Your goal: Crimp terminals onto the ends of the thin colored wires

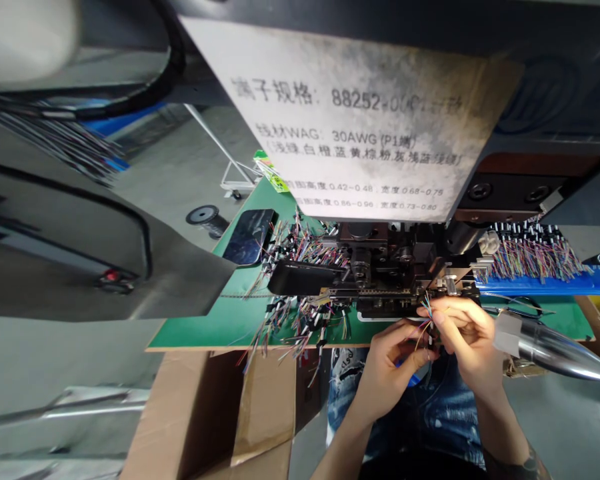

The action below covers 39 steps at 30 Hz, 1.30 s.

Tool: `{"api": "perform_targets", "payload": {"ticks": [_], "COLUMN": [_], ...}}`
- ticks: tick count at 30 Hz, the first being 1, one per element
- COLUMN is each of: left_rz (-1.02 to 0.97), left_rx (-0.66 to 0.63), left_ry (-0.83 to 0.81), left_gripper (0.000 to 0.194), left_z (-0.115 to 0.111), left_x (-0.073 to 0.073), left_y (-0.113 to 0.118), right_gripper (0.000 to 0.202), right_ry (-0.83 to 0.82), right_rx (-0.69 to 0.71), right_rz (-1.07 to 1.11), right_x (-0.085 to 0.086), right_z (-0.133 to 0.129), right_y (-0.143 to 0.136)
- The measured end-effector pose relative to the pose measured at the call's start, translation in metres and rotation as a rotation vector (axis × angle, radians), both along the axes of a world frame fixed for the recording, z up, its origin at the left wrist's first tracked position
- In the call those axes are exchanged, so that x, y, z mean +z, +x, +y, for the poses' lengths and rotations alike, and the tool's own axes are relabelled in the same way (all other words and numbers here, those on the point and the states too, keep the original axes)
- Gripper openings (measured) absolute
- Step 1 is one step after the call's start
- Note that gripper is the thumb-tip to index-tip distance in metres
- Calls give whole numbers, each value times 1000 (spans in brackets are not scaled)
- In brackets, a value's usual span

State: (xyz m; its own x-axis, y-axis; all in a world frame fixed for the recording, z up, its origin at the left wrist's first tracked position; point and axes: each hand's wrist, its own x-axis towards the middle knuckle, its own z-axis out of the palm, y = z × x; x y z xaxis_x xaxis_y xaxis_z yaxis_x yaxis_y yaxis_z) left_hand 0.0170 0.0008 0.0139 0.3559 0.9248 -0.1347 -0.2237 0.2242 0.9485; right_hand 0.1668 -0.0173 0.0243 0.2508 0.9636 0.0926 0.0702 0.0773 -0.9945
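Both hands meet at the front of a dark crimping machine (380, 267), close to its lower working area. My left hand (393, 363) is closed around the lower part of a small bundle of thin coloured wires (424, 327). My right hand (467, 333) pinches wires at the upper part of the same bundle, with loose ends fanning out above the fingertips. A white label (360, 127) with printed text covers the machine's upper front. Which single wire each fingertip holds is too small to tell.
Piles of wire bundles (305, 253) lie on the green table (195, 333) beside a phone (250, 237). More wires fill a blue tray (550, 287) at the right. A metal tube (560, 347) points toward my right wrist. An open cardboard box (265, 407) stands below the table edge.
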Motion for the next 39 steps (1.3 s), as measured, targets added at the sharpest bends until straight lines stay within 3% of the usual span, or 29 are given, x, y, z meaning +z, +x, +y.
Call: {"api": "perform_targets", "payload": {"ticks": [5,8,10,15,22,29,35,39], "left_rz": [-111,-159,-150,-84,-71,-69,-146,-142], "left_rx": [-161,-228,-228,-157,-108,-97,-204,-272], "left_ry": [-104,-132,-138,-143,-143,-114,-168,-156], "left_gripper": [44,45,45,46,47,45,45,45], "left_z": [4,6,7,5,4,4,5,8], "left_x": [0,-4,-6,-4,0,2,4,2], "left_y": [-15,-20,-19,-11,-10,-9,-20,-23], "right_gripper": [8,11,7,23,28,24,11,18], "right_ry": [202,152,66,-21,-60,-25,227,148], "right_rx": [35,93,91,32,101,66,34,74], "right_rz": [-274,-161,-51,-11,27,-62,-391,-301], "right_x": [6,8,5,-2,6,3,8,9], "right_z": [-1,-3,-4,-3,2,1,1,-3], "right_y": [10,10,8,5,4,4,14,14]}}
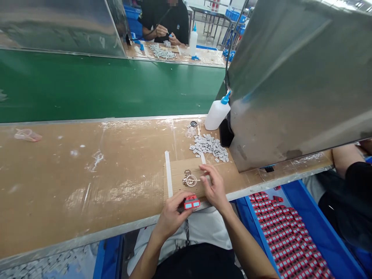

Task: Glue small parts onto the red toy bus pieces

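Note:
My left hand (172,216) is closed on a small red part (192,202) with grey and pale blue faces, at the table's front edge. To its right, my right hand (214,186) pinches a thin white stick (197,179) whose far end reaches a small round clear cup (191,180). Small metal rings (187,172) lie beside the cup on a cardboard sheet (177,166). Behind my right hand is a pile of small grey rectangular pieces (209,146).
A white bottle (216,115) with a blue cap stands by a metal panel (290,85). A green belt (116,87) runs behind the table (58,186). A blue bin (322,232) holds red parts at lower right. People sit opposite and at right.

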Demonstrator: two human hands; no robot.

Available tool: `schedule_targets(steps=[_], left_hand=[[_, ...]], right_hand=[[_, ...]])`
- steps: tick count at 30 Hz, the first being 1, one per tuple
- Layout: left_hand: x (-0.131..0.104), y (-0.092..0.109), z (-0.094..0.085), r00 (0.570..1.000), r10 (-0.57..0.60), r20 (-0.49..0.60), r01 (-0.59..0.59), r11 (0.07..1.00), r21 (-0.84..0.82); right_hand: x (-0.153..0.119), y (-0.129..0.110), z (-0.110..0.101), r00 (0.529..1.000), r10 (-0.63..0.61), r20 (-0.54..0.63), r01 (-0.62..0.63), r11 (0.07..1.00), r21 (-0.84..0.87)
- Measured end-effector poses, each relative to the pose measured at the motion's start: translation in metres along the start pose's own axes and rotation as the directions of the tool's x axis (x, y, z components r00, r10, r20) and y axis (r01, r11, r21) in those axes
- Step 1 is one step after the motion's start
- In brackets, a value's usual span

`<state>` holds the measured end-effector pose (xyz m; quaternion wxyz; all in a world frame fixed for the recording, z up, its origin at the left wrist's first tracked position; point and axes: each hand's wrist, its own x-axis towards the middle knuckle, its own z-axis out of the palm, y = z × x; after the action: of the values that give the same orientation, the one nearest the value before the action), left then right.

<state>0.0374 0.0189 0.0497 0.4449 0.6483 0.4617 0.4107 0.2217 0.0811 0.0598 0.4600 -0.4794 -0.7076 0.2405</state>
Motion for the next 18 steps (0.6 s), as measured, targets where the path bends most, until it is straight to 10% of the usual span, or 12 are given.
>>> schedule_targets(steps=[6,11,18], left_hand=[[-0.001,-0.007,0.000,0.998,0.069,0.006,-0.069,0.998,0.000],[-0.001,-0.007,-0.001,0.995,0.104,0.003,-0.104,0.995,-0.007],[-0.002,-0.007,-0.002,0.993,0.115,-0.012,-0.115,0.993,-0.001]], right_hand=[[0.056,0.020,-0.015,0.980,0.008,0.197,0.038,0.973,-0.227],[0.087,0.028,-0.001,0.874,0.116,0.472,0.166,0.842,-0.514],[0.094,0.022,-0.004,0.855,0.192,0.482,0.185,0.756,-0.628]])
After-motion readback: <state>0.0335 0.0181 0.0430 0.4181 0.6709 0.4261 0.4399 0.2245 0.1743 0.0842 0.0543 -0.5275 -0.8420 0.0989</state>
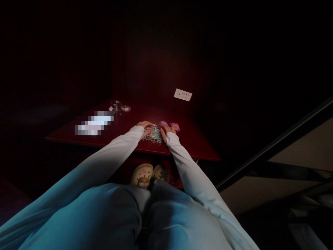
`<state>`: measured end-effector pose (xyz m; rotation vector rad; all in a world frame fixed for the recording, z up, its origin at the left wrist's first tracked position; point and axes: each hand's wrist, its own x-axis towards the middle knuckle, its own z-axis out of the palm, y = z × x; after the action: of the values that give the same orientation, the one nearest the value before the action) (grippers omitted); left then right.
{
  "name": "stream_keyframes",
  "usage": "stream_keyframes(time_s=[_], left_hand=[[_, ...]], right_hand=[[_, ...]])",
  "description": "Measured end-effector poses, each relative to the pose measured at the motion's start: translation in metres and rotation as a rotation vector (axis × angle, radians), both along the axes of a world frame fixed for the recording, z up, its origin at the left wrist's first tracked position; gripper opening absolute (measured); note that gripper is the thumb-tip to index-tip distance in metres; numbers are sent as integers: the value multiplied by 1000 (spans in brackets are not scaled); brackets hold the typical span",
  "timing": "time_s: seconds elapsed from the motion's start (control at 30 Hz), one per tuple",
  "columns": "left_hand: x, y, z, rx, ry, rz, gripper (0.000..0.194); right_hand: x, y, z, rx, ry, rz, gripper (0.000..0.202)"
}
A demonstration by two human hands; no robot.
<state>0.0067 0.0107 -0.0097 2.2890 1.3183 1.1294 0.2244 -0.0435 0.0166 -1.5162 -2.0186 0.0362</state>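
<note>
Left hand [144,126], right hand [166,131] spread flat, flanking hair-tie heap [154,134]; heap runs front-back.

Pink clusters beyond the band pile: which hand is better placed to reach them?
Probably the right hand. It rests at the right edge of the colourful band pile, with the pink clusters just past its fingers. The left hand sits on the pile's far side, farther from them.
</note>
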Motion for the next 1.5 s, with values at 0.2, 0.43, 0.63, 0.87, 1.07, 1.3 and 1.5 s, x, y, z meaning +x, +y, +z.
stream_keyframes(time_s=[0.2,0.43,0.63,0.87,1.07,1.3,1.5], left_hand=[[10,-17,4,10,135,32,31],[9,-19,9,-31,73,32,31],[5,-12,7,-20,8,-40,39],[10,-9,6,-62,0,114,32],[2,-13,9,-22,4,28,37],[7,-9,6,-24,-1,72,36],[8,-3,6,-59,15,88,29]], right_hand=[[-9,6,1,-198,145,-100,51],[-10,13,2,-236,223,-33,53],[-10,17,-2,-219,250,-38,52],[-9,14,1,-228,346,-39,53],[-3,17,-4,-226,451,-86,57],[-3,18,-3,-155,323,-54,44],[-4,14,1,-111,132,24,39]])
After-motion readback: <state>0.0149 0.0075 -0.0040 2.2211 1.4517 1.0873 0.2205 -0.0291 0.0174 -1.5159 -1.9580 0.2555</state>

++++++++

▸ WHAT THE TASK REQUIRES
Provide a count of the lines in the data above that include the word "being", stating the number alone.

▸ PROBLEM SOLUTION
2